How does cAMP-Epac-Rap1 signal induce reorganization of actin cytoskeleton at endothelial cell–cell contacts? It has been reported that Rap1 promotes cell spreading by localizing a subset of Rac guanine nucleotide exchange factors such as Vav2 and Tiam1 to sites of active lamellipodia extension (Arthur et al., 2004). Consistently, Rac has been shown to be involved in cAMP-induced endothelial barrier function (Birukova et al., 2007; Baumer et al., 2008). Thus, cAMP-induced Rap1 activation at cell–cell contacts may lead to the local activation of Rac, thereby inducing circumferential actin bundling. Indeed, our previous report revealed that Rap1 is activated at endothelial cell–cell contacts (Sakurai et al., 2006). In addition, other Rap1 effectors such as K-Rev Interaction Trapped gene-1 and AF-6 may also be involved in cAMP-induced actin bundling (Boettner et al., 2000, 2003; Glading et al., 2007). Furthermore, it still remains unknown how cAMP signal locally regulates actin dynamics at cell–cell junctions. Because VE-cadherin–based cell–cell adhesions are dispensable for cAMP-induced actin bundling, other cell adhesion molecules may be involved in local regulation of actin dynamics. One of the candidates is nectin that is involved in formation of AJs in epithelial cells (Takai et al., 2008), although its function in endothelial cells is still unknown. Thus, further studies are required to elucidate the molecular mechanisms by which a cAMP–Epac–Rap1 pathway induces circumferential actin bundling.
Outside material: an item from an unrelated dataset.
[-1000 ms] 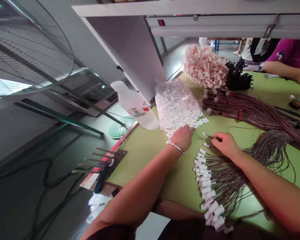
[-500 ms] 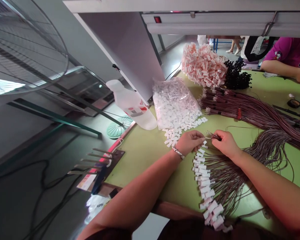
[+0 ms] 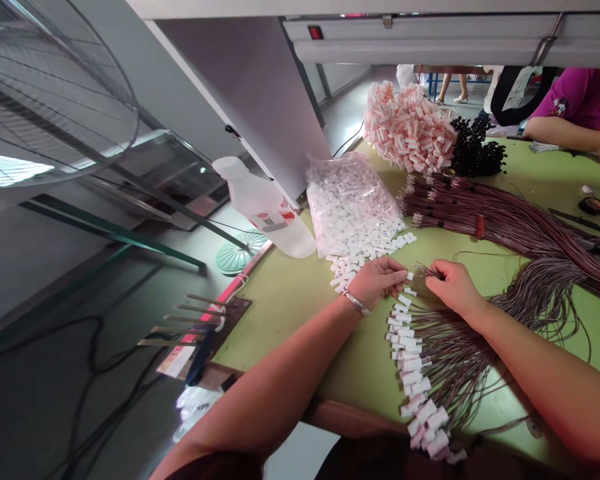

Intracellular cAMP activates two downstream effectors Epac and PKA, both of which are known to enhance endothelial barrier functions. In this study, we clearly indicate that PKA activation by 6-Bnz does not induce circumferential actin bundling and does not enhance stability of VE-cadherin at cell–cell contacts. Recently, Lorenowicz et al. (2008) have reported that Epac promotes the formation of cortical actin bundles, whereas PKA induces formation of stress fibers, although activation of either cAMP effector decreases endothelial permeability. Therefore, Epac and PKA may regulate endothelial barrier function through distinct signaling mechanisms.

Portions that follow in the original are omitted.